**Brief**.
Out of the data below, copy every line with the string "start".

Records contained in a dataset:
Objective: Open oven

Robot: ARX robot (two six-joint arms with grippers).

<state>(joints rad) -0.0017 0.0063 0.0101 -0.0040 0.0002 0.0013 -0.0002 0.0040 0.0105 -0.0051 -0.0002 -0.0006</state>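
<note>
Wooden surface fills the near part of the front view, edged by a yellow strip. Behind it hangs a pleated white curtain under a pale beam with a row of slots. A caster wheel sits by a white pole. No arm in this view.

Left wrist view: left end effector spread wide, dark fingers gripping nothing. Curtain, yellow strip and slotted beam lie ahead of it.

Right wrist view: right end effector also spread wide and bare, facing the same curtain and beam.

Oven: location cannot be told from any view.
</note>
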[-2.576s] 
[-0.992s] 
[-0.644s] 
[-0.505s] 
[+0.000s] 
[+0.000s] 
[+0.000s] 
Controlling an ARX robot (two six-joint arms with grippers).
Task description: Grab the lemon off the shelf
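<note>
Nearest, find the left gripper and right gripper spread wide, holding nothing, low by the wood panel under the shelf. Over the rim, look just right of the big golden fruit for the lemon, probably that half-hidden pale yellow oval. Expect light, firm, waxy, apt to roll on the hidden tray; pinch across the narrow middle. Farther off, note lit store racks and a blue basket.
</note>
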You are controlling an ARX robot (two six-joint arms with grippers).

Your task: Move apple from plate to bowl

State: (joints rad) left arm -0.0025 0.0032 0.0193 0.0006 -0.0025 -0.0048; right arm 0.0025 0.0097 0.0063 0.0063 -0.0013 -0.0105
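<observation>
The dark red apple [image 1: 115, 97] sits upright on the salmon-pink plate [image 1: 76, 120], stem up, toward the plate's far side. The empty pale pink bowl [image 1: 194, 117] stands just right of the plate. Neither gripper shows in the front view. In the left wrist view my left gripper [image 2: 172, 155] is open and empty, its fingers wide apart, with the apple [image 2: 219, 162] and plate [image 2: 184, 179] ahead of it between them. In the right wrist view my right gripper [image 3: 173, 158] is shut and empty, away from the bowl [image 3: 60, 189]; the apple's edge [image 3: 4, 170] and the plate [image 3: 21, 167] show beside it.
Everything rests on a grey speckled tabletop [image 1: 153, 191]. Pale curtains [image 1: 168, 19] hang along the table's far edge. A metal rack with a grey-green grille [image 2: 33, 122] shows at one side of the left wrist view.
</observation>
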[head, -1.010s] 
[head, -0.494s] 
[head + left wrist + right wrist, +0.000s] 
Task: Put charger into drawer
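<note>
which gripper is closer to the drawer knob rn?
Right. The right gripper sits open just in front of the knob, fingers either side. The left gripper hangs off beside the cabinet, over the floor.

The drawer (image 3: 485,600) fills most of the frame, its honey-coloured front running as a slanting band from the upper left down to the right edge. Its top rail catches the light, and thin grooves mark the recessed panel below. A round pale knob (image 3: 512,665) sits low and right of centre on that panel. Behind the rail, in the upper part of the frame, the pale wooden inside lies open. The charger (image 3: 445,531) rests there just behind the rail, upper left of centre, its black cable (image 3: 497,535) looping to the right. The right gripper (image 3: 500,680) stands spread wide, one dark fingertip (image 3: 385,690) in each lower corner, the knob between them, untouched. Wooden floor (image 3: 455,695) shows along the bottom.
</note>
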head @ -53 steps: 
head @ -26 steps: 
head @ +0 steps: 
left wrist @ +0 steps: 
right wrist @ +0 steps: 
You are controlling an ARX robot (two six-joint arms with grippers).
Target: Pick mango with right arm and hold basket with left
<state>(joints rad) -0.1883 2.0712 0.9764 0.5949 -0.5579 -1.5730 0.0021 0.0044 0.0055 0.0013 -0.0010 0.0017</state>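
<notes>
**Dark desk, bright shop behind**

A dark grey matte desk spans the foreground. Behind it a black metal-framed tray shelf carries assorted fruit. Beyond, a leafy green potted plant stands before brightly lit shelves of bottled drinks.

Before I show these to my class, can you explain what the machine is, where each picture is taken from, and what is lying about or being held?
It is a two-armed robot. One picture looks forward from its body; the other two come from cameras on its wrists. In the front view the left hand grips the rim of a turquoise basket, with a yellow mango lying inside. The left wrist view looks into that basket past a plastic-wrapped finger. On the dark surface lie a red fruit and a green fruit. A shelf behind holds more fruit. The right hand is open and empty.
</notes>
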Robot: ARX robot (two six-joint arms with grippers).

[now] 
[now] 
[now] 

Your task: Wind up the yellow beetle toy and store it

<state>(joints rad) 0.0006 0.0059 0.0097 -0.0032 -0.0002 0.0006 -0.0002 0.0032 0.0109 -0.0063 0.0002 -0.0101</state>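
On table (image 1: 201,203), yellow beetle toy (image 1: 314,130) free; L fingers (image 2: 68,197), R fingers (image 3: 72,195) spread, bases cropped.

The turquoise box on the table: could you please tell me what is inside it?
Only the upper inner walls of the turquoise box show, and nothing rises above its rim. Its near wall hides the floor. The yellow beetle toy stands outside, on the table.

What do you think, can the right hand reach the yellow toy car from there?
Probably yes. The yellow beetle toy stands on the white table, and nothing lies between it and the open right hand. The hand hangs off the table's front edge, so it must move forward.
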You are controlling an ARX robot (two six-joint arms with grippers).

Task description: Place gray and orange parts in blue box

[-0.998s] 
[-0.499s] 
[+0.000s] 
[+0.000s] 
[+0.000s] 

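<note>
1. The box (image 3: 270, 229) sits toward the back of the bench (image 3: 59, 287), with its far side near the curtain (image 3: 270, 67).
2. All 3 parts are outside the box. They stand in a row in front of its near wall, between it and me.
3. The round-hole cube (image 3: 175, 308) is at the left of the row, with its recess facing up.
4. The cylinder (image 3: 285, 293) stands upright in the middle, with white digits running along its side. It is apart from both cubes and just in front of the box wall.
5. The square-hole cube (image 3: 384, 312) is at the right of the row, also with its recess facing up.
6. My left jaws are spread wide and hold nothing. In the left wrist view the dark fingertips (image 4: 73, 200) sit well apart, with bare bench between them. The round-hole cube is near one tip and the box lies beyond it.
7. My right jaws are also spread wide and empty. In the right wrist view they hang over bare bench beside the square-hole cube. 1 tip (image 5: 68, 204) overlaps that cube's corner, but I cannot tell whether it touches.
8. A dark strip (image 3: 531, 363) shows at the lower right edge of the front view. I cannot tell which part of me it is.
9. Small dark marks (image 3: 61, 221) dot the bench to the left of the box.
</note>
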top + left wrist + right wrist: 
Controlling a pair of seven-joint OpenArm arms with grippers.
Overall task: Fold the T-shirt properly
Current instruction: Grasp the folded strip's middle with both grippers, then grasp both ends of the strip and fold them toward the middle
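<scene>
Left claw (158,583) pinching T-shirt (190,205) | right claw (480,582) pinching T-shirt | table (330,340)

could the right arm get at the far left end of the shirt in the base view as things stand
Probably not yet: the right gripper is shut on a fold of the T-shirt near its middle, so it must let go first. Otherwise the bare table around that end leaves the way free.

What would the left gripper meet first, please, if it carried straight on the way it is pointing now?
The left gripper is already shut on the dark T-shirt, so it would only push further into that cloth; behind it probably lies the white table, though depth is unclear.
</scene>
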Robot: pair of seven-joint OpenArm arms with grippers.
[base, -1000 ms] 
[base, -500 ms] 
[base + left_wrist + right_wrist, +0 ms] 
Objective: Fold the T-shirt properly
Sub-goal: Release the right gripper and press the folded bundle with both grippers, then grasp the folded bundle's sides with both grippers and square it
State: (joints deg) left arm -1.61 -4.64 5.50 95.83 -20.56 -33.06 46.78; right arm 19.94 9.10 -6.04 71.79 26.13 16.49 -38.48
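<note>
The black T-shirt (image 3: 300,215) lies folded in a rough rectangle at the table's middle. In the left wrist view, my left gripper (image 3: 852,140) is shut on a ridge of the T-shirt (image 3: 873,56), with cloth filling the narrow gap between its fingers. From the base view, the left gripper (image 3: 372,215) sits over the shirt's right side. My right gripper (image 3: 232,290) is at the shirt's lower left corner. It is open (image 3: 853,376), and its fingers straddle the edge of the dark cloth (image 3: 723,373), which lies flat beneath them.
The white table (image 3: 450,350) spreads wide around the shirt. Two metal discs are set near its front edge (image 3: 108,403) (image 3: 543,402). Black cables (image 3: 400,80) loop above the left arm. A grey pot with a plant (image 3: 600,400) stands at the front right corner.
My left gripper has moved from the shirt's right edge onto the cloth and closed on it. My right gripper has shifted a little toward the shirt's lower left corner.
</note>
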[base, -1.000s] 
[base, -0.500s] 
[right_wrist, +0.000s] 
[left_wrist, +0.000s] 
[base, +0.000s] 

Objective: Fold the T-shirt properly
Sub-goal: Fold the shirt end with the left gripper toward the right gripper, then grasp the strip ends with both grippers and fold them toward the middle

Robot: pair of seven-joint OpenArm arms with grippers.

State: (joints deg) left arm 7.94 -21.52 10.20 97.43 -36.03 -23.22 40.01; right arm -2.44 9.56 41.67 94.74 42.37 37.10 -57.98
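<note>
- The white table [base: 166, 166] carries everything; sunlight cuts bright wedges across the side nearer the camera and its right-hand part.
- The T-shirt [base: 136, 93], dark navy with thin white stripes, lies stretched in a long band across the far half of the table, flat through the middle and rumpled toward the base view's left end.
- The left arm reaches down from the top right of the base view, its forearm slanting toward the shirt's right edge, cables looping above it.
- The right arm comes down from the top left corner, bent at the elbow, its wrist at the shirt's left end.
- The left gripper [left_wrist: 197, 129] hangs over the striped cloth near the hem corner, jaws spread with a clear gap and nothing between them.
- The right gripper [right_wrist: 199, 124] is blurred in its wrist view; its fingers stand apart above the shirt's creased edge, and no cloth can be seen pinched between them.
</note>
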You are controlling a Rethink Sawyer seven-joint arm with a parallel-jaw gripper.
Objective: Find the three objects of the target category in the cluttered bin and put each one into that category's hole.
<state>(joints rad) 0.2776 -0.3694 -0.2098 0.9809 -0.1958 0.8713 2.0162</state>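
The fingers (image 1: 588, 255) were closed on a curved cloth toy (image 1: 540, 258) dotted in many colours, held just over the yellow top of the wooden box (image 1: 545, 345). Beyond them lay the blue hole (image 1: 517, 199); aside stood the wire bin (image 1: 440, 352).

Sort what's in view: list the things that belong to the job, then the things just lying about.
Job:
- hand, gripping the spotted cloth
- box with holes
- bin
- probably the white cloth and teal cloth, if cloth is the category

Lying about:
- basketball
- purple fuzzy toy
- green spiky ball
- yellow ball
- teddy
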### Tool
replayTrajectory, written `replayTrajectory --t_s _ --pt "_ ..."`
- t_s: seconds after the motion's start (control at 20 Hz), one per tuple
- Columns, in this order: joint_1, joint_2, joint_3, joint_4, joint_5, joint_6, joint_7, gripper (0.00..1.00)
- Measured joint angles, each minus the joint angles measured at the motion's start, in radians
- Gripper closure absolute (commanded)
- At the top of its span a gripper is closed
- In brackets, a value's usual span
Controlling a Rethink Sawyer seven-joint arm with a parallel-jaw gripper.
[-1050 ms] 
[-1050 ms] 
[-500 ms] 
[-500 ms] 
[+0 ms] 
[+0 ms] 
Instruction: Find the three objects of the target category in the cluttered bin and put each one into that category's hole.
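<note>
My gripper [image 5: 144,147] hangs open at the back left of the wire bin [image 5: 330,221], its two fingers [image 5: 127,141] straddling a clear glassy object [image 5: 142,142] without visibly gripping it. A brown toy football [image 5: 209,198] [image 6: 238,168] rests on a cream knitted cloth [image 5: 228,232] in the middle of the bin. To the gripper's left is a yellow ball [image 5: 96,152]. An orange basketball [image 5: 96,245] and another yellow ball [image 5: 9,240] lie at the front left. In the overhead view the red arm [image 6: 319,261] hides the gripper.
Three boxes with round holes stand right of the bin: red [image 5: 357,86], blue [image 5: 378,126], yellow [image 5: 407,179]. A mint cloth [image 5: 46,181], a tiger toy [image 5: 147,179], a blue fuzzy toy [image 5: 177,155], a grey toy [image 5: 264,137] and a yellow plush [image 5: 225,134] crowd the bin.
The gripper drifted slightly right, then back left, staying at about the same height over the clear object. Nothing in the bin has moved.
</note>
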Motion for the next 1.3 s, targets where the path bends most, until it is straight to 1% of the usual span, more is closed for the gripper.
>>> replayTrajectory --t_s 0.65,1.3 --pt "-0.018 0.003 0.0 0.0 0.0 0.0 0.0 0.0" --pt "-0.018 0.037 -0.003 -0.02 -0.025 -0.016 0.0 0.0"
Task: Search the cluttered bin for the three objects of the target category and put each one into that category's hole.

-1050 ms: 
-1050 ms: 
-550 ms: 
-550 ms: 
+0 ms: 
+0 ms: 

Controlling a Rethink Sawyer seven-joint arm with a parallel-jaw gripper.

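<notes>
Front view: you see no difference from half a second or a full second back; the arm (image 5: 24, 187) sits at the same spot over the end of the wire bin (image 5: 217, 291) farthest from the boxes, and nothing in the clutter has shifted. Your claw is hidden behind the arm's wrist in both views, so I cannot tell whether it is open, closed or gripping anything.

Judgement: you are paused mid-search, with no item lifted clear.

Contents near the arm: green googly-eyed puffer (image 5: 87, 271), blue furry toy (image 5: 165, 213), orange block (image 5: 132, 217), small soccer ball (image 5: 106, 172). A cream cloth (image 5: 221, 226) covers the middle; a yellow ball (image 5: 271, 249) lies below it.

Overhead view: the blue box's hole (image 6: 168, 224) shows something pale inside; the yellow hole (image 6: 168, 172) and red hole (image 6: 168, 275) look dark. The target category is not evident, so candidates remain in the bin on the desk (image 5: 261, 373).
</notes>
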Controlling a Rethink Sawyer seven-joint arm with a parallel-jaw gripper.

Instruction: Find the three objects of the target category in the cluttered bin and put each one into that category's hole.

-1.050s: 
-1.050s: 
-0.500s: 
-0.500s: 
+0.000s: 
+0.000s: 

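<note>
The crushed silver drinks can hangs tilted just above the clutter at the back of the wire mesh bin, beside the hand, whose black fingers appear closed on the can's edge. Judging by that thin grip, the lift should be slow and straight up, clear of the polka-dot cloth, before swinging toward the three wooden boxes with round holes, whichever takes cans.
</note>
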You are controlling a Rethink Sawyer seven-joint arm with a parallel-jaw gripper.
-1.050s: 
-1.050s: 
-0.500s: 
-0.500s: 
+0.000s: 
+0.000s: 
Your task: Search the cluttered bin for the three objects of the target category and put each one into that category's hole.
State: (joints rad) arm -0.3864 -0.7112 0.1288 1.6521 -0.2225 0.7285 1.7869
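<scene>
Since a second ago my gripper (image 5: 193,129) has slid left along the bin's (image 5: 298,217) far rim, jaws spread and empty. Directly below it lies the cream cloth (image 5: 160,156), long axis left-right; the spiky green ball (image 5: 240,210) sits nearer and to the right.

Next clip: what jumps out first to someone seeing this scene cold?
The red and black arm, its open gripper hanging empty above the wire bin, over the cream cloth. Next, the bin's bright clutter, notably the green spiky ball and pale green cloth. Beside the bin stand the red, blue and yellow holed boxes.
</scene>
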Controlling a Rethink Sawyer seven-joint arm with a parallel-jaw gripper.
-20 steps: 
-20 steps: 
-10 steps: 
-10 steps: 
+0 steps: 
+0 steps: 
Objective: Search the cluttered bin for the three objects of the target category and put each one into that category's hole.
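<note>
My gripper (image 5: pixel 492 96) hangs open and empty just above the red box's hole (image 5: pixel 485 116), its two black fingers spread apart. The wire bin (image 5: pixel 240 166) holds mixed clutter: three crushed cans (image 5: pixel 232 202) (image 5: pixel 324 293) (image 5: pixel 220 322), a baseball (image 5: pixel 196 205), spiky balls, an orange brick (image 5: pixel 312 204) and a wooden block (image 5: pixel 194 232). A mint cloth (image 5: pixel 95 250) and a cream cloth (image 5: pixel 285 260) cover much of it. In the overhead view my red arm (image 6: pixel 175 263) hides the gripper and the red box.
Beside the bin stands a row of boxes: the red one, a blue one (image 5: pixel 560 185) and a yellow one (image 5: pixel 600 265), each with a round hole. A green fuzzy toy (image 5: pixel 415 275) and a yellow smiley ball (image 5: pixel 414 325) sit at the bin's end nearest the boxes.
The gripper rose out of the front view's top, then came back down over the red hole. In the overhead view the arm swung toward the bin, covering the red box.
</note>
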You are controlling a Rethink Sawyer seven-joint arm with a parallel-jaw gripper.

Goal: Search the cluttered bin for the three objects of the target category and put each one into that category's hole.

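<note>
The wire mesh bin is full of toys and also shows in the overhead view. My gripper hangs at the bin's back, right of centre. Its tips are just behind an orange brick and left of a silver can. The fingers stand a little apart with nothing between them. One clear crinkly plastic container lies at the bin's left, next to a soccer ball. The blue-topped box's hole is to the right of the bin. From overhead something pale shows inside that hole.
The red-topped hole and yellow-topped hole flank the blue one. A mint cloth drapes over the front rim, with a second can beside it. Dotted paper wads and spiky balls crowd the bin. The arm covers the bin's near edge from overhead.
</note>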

**Answer to this problem**.
- t_s: seconds after the motion's start (control at 20 Hz), one per tuple
- Measured joint angles, each minus the joint angles measured at the motion's start, in radians

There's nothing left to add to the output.